- _RECORDS FOR THE TASK_:
· · · · ·
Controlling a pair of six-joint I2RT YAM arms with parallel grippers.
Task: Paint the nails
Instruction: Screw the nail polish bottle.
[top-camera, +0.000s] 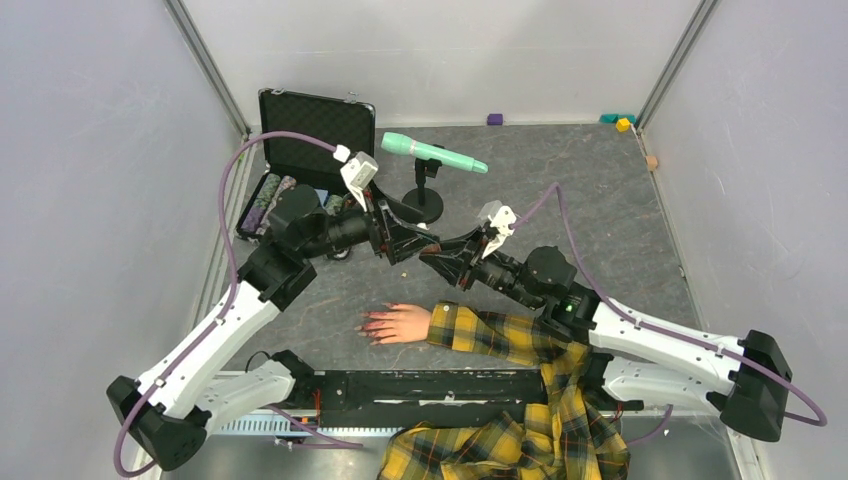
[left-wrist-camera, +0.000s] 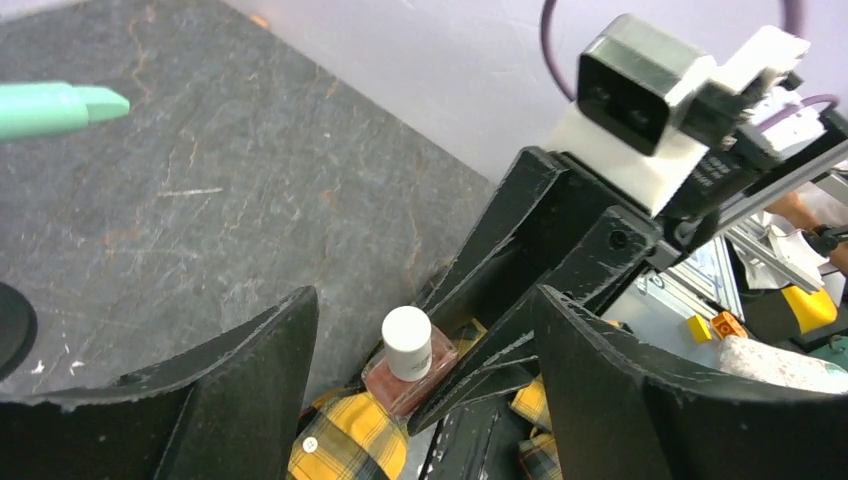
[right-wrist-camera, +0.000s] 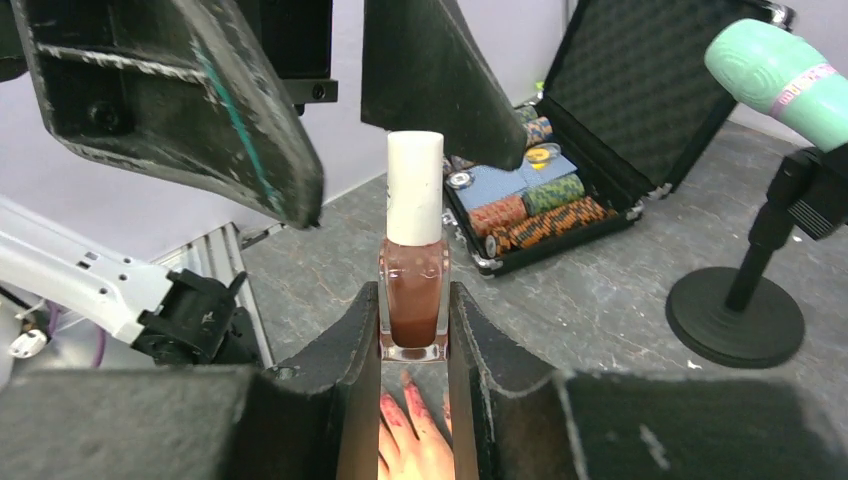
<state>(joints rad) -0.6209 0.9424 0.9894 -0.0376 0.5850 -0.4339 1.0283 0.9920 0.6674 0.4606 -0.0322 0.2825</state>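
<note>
My right gripper (right-wrist-camera: 414, 300) is shut on a small glass bottle of brownish polish (right-wrist-camera: 414, 285) and holds it upright by its base, white cap (right-wrist-camera: 415, 185) on top. My left gripper (left-wrist-camera: 425, 300) stands open with its fingers (right-wrist-camera: 220, 120) wide on either side of the cap, not touching it. Both grippers meet above the table's middle, left gripper (top-camera: 398, 245) against right gripper (top-camera: 430, 255). Below lies the pale mannequin hand (top-camera: 402, 322) in a yellow plaid sleeve (top-camera: 490, 335). Its red-pink nails (top-camera: 366, 326) point left. In the right wrist view, red-smeared fingertips (right-wrist-camera: 393, 408) show between my fingers.
An open black case (top-camera: 315, 135) with poker chips (right-wrist-camera: 535, 200) stands at the back left. A mint-green microphone (top-camera: 432, 152) sits on a black round-based stand (top-camera: 423, 205) just behind the grippers. Small coloured blocks (top-camera: 622, 122) lie at the far wall.
</note>
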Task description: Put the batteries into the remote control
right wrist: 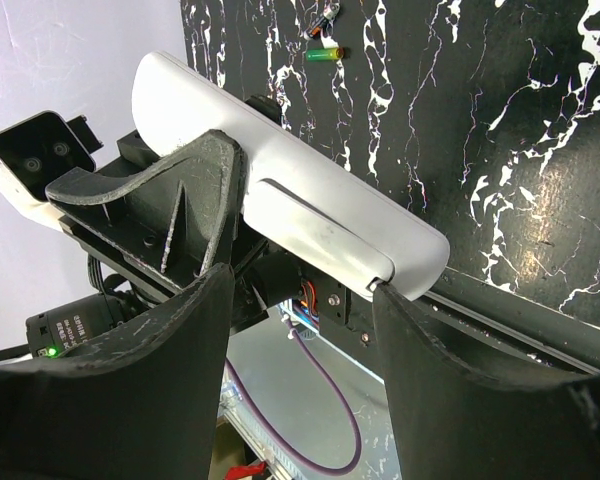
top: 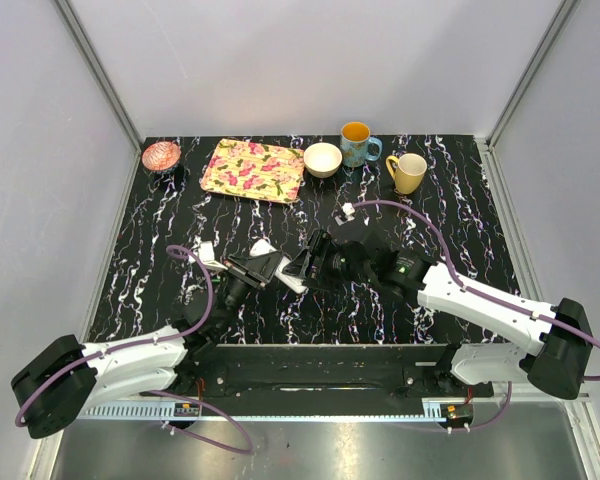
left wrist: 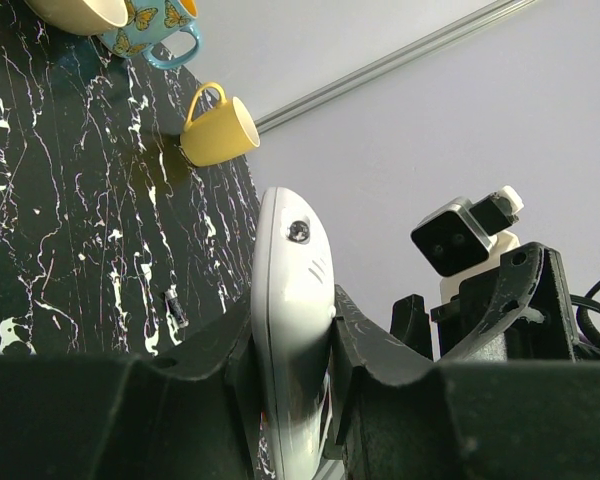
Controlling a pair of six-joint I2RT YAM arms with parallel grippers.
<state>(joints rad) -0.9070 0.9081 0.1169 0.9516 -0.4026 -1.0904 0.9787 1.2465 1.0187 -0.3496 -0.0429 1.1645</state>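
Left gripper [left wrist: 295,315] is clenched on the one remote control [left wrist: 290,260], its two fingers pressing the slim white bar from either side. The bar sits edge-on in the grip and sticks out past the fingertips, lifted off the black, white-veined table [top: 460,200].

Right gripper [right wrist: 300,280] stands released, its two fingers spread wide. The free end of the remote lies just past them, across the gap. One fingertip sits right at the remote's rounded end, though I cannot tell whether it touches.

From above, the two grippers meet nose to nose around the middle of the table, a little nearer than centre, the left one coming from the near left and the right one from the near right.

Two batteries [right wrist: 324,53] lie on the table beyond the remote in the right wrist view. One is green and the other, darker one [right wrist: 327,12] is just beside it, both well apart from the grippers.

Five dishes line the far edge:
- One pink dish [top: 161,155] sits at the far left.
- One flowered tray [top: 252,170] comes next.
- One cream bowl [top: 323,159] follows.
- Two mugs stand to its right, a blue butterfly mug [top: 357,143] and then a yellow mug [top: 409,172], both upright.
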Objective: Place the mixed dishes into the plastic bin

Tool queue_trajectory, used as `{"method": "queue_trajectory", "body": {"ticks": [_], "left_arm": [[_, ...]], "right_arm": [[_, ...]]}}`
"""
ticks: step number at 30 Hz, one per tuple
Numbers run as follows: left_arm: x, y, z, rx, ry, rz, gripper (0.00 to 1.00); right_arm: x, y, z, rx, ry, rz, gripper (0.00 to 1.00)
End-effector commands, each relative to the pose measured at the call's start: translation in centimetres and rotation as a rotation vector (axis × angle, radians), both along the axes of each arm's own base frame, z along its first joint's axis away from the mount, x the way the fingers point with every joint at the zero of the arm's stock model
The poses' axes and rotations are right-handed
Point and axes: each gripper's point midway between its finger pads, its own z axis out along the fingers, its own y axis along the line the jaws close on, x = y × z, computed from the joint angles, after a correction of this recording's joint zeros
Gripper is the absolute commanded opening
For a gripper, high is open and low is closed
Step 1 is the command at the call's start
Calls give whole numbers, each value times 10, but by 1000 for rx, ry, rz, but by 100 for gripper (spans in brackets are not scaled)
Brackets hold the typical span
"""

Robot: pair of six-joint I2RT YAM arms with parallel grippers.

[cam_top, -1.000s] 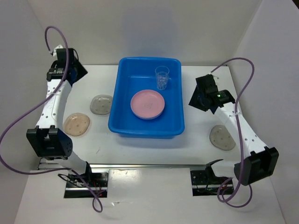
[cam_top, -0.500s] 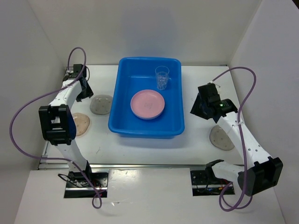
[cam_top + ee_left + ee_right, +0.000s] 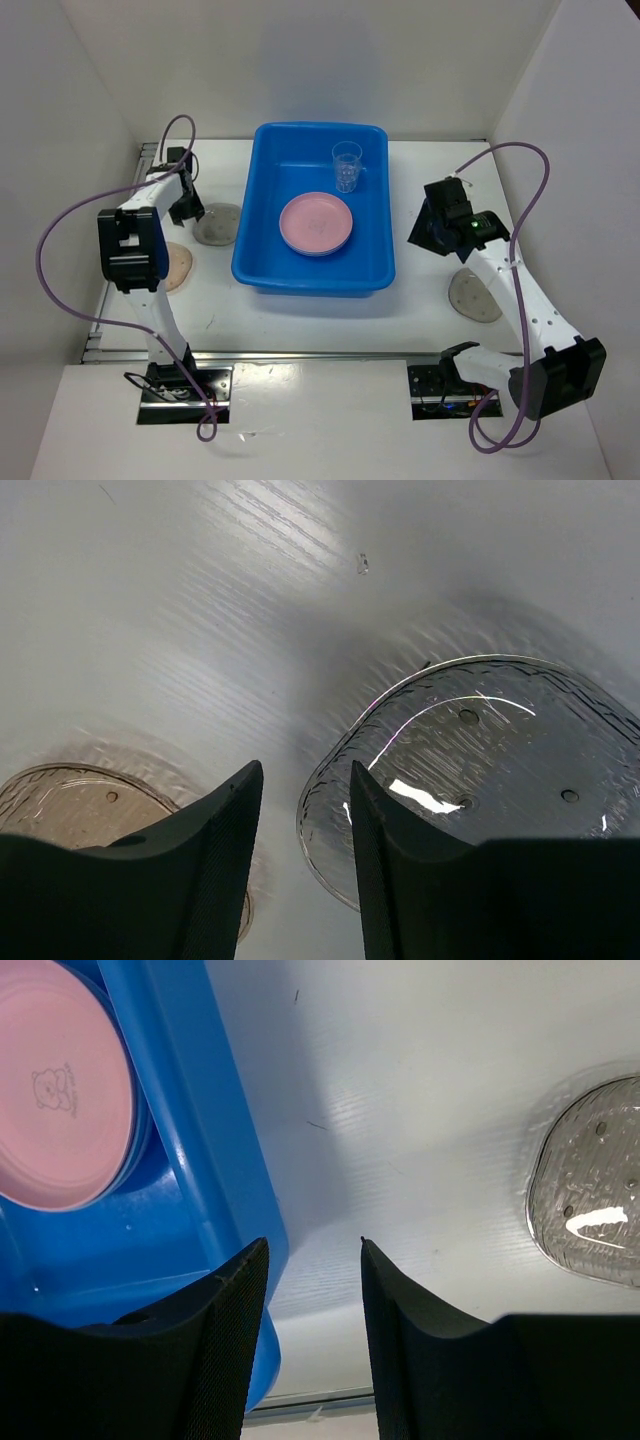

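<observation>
We see a white table point(image 3: 420, 300) with plain white walls behind point(image 3: 300, 60) and on both sides. A metal rail point(image 3: 320, 356) runs along its near edge. Up close, the tabletop shows a thin dark scratch point(image 3: 315, 1125) and a tiny clear speck point(image 3: 362, 565).

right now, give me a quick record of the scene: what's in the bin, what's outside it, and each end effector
container: blue bin, middle of the table
in the bin: pink plate; clear cup, upright at the far end
outside, left: grey plate; beige plate, partly hidden by the left arm
outside, right: speckled plate
left end effector: open, over the grey plate's edge, holding nothing
right end effector: open, over bare table beside the bin, holding nothing
</observation>
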Motion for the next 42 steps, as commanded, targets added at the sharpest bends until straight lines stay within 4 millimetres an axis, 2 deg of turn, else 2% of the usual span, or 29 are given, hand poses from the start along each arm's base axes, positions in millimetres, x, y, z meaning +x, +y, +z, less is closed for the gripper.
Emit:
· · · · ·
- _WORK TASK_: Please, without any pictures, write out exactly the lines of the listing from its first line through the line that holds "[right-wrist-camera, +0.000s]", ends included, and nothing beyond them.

- _SOLVED EXERCISE_:
Controlling a pair of six-joint I2RT YAM arms with parallel grippers.
Task: Paint the nails
Instruction: Screw the nail polish bottle.
[top-camera, +0.000s] 
[left-wrist-camera, +0.000s] 
[right-wrist-camera, +0.000s] 

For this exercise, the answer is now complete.